When CM parks herself in a chair and crosses one long leg over the other, every male in the place between thirteen and eighty is checking her out, some surreptitiously, some not so. It’s always like that, no matter where we go. One look and their eyes keep drifting back to her like compass needles to magnetic north.
It’s funny. Most women would kill to look like CM. They think if they were only beautiful, all their relationship woes would be over. They’d probably be surprised to find out that CM has just as much trouble with men as they do—sometimes I think she has more. Sure they stare at her, but a lot of them are too intimidated to do anything beyond that. Her looks scare off a lot of perfectly nice guys, and her in-your-face independence takes care of the others.
And then there’s Neal. He keeps breaking up with her—or acting like an asshole till she breaks up with him—and coming back. Does that mean he really loves her? Or that he enjoys emotional upheaval? Or is he into the power trip of making a beautiful woman cry over him?
Oblivious to the testosterone wafting our way, she takes a long sip of her mocha and her eyes close in contentment. She sets down the cup and folds her arms.
“You know you’d be better off without him.”
My head falls back. “Don’t. I came up here to decompress.”
“You came up here because you wanted me to talk some sense into you.”
“No, I didn’t. Between my mother pestering me to hang on for dear life and you nagging me to cut loose, I don’t know what I’m doing. I just want to float for a while.”
“If you ask me, that’s what you’ve been doing for the last seven years.”
“I didn’t ask you.”
“Wyn, can you honestly say you’ve been happy? I mean, there you are tooling around L.A. in your sports car and sitting through boring committee meetings and eating little artistic arrangements of sushi for
lunch and giving dinners for people you loathe and spending shitloads of money on clothes that don’t even look like you. Is this really what you want to do with your life?”
“What do you want me to do?” I say crossly. “Become a medical missionary in Zimbabwe?”
“I want you to do whatever makes you happy. Are you happy?”
“I love David and—”
“Why?”
I stare at her. “Why do I love him?”
“Yes. What is it about him that you love?”
“For Chrissake, Mayle. I love him because I love him. It’s a feeling. You can’t break it down into components.

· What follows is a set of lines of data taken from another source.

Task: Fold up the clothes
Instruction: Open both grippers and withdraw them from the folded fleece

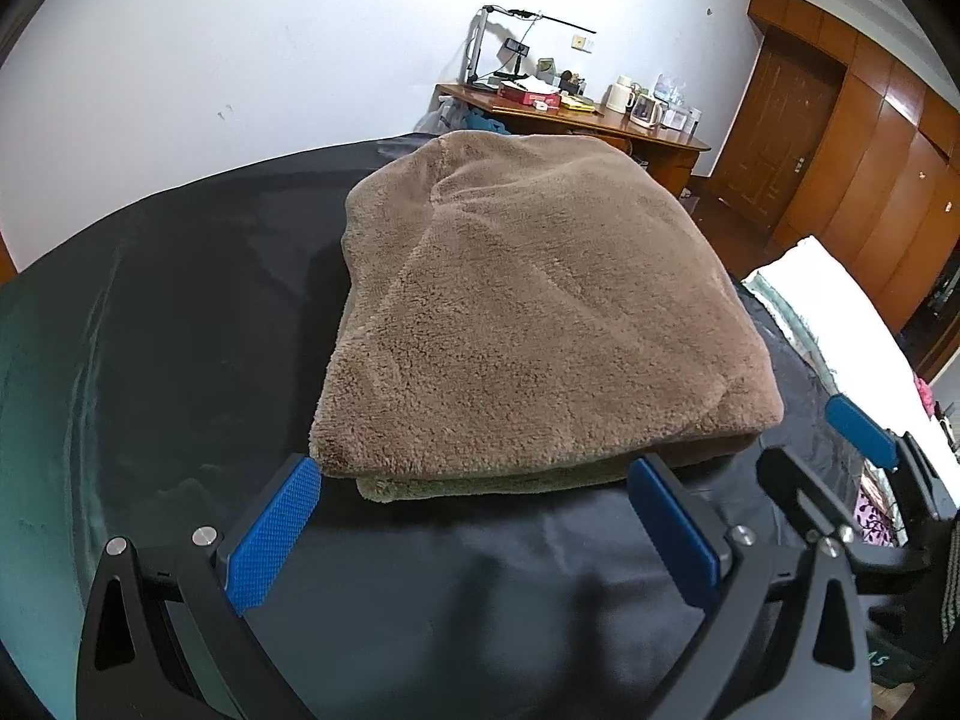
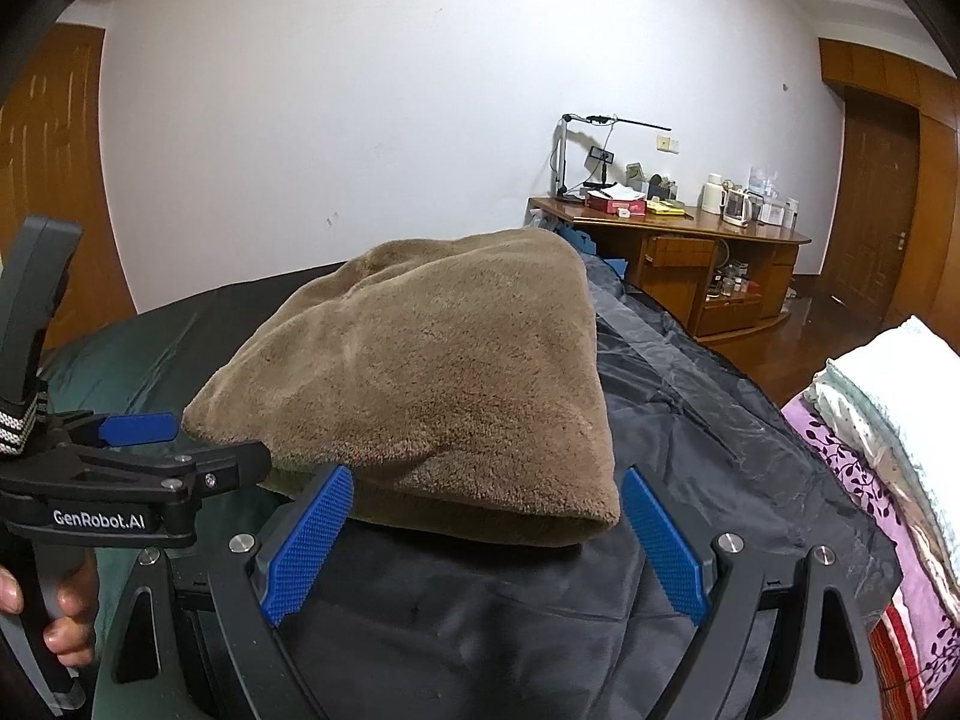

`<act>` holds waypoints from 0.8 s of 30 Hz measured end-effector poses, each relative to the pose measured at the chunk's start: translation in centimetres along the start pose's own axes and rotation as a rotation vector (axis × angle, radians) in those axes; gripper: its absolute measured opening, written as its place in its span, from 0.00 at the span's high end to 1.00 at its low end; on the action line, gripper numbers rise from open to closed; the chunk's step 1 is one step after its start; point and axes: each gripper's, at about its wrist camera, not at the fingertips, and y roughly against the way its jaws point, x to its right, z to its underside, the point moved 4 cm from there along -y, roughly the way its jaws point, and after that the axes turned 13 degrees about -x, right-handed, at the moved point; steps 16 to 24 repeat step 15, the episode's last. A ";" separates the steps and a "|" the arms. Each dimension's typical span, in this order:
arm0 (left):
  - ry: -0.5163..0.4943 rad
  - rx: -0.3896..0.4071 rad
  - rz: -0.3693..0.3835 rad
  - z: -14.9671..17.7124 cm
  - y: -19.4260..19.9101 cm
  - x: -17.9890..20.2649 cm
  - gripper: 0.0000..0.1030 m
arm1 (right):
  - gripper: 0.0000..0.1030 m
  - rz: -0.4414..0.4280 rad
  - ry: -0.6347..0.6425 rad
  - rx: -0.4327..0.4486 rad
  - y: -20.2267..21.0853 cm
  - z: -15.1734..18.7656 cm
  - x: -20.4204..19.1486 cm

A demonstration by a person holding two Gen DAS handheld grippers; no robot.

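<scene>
A folded brown fleece garment (image 1: pixel 528 312) lay in a thick, soft bundle on a bed covered with a dark sheet (image 1: pixel 180 324), its layered folded edge facing the cameras. All places here are given from that garment. The left tongs (image 1: pixel 474 516) sat just in front of its near edge, blue ribbed pads spread wide apart and gripping nothing, with only dark sheet between them. The right tongs (image 2: pixel 486 534) sat in front of the garment's near right corner, also spread wide and empty, the left pad just under the overhanging fleece, though whether it touched could not be told. In the right wrist view the left tongs appeared at the garment's near left corner, black arms reaching toward the fleece edge, and a person's fingers (image 2: pixel 66 618) curled around the handle below. In the left wrist view one blue pad and black arm of the right tongs showed to the right of the garment's near corner. Beyond the garment, against a white wall, stood a wooden worktop (image 2: pixel 690 228) carrying a desk lamp (image 2: pixel 576 150), a red box (image 2: pixel 615 203), a white jug (image 2: pixel 713 192) and other small items too small to identify. Well to the right of the garment lay a pile of folded pale linens (image 2: pixel 888 384) on a purple floral cover (image 2: pixel 852 480). Wooden doors and cabinets stood farther right.
</scene>
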 end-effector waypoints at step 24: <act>-0.073 0.097 -0.013 0.3 1.4 1.2 0.00 | 0.10 0.007 0.001 -0.018 -0.7 0.5 0.1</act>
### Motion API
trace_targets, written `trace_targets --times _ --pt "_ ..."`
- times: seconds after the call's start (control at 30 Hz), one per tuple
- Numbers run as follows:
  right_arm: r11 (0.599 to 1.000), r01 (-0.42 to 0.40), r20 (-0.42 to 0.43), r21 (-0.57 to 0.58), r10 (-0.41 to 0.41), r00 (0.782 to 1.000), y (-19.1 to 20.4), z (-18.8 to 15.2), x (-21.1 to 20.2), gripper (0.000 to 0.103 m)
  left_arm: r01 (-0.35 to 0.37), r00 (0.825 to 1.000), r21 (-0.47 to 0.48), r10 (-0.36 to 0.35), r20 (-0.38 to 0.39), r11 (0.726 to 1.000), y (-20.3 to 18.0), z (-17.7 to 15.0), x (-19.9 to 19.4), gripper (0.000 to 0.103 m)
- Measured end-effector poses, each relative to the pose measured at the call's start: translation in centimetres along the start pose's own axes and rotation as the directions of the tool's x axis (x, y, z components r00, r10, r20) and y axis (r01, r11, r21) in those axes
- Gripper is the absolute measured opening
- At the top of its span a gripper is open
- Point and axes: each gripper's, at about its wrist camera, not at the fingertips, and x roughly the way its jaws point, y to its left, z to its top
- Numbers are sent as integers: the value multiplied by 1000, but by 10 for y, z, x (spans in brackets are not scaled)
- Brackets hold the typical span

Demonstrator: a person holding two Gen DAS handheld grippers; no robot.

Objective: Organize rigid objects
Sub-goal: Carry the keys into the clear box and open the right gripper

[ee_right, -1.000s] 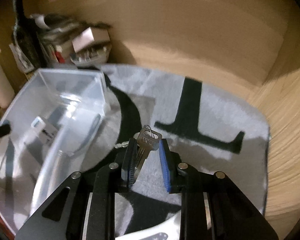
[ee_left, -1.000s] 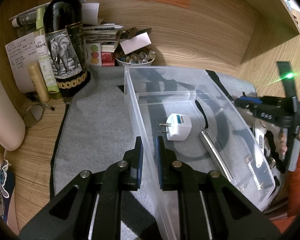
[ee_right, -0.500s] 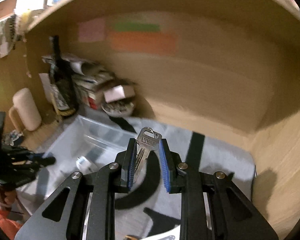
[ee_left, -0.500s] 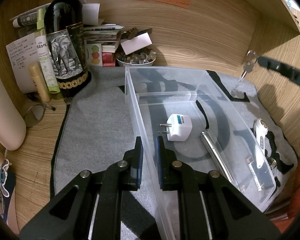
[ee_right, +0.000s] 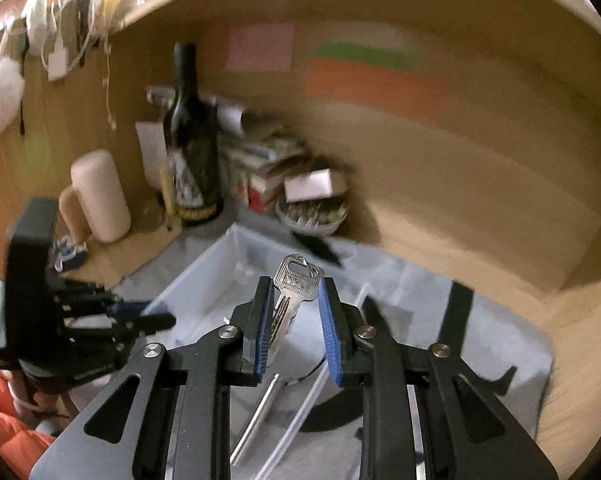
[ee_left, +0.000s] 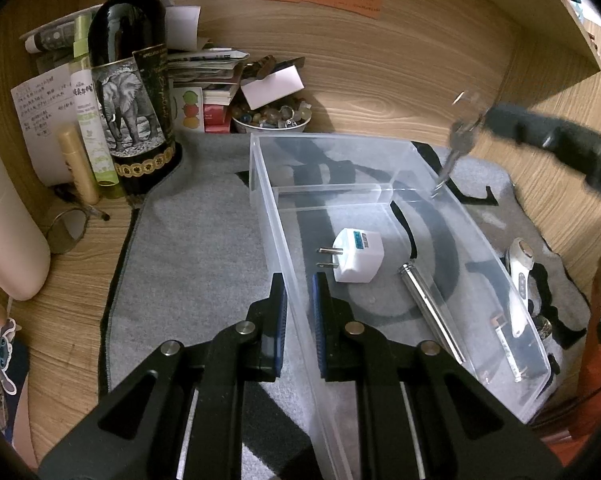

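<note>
A clear plastic bin [ee_left: 380, 148] stands on the grey mat. My left gripper [ee_left: 299, 292] is shut on its near left wall. Inside lie a white plug adapter [ee_left: 358, 254], a silver metal tube [ee_left: 430, 308] and a small flat stick [ee_left: 508, 344]. My right gripper [ee_right: 294, 300] is shut on a silver key [ee_right: 294, 292] and holds it above the bin's far right corner; the key also shows in the left wrist view [ee_left: 456, 148]. The bin [ee_right: 220, 264] and the tube [ee_right: 256, 420] show below it.
A dark wine bottle [ee_left: 130, 76], a spray bottle [ee_left: 92, 120], papers and a bowl of stones [ee_left: 272, 114] crowd the back left. A pale cylinder [ee_left: 4, 232] stands at the left. A white handheld device [ee_left: 520, 276] lies on the mat right of the bin.
My right gripper has lifted the key off the mat and carried it left, to above the bin's far corner. The left gripper has stayed clamped on the bin wall.
</note>
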Motion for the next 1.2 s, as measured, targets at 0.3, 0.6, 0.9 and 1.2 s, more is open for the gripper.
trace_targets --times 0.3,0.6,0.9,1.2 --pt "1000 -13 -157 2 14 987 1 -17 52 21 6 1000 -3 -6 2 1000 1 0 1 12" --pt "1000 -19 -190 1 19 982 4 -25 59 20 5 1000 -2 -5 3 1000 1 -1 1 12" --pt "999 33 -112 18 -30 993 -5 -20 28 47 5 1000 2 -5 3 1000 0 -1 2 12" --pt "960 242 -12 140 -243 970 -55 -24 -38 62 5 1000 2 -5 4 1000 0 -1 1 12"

I know you can’t stand him, but—”
“Never mind how I feel about him. In fact, forget him for the moment. Is your life making you happy?”
“I knew when I married him how our life was going to be, and I accepted that.”
“Answer the question.”
“How many people are really happy?” I’m shredding my napkin.
She leans forward, grips the edge of the table. “Answer the fucking question. Are you happy?”
“How should I know? Stop badgering me.”
She leans back in her chair. “I rest my case.”
“Are
you
happy?”
“Yes.”
“Even though Neal’s gone.”
“That makes me sad. I miss him. I like getting laid regularly. But for the vast majority of the time, I’m happy with my life.”
Every morning on her way to the studio, CM drops me off at the bakery. I have coffee, read the paper, have more coffee, eavesdrop on the conversations floating around me, watch the women who work there. Most of them seem to be roughly my age, and it interests me how different
their lives are and how hard they all work. Pretty soon, they know who I am, that I’m visiting CM, and I know most of their names and what they do.
There’s Ellen, one of the owners, with eyes the color of espresso and short, dark hair. She wears long dresses with black Doc Martens and wire-rimmed glasses that keep sliding down her nose while she’s waiting on people, and she must know every single person within a ten-block radius. She asks about their husbands, wives, kids, pets, always by name. She’ll talk local politics with anybody who shows the slightest inclination, and she’s a fount of neighborhood gossip—what shops are closing and why, who’s moving in or out, who’s pregnant or getting a divorce, whose cat or dog is lost or found.